In a cashless claim, hospital directly settles bills with the insurer, and you don’t need to do much as your hospital will handle the process of submitting relevant documents.

However, you can ensure that all the paperwork is done a day before the discharge.

For fast claim, settlement follow these steps-

Claim Notification

To initiate your claim process, you can contact your health insurance company via calling on the toll-free number, dropping an E-mail, or log in to their official website and can notify them with necessary details like-illness or any injury-

  • Policy number
  • Name of the insured
  • Name of covered person/insured member making the claim
  • Contact details
  • Nature of the disease
  • Hospital’s address and name
  • Medical hospital’s contact information
  • Hospitalisation date

Your claim notification will be answered within 48 hours by your medical insurance company. They will dispatch claim form as soon they will receive claim notification. You must provide the following documents at the time of claim-

For Planned Hospitalisation

In this type of hospitalisation, insured already knows that he/she will be hospitalised so, they accordingly apply for cashless request in advance. After TPAs approval of the initial amount, the insured can get admitted. Here are the documents required to apply for planned hospitalisation-

  • Select hospital from the network list
  • Carry any ID proof, Address proof, TPA card ID
  • Photocopy of the policy
  • Fill pre-authorization form

TPA checks the documents, and if the ailment is covered under the policy’s terms and conditions, it will approve the pre-authorized amount.
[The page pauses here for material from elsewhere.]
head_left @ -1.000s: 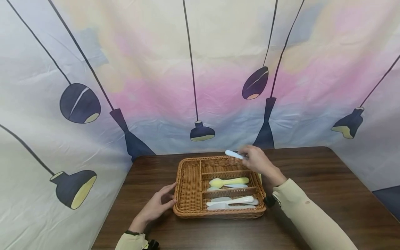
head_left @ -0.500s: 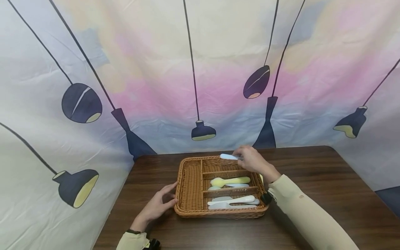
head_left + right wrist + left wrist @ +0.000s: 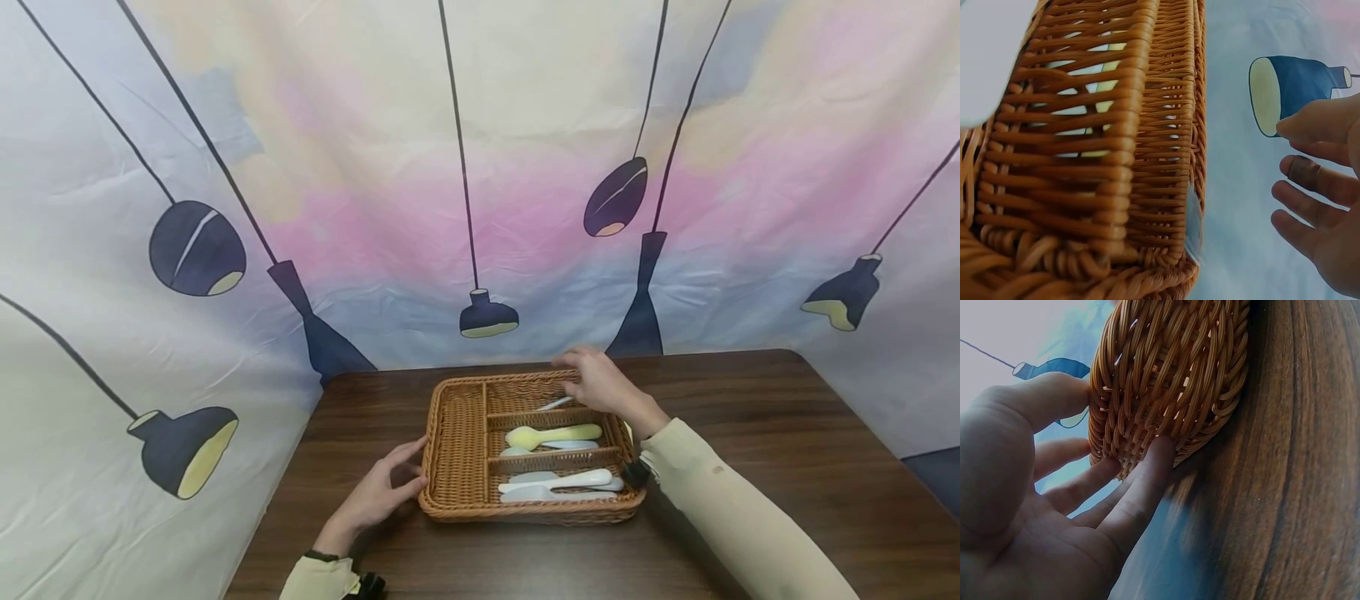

For Emergency Hospitalisation

In this case, the insured is rushed to the hospital from the network list, and insured attendee must provide all the above-mentioned documents.

For Reimbursement Claim

In reimbursement claim, you must pay the bills to the hospital, and later it is reimbursed by your insurer. Make sure you provide following documents to get reimbursement amount-

  • Claim acknowledgement number
  • Fill and send the claim form
  • Discharge summary
  • Diagnostic tests and reports
  • Treatment charges
  • Doctor’s prescription
  • You must cancel the cheque and fill up an ECS (electronic clearance service), so, that insurer can transfer money in your account.

Submitting the Right Documents is Crucial for Faster Claim Disbursal

Your health insurance policy for reimbursement claim also covers pre-hospitalization and post-hospitalisation expenses. Pre- and post-hospitalisation bills can be sent within 15 days from the end of the post-hospitalisation period as specified in your policy. Your health insurer will settle the claim within 30 days from the date of submission of the above documents. If all the documents are right, you will be received a payment within 21 days of submission of documents.

Overall, you need to provide the right set of documents at the time of filing your health insurance claim, so that you may have no hiccups while undergoing medical treatment.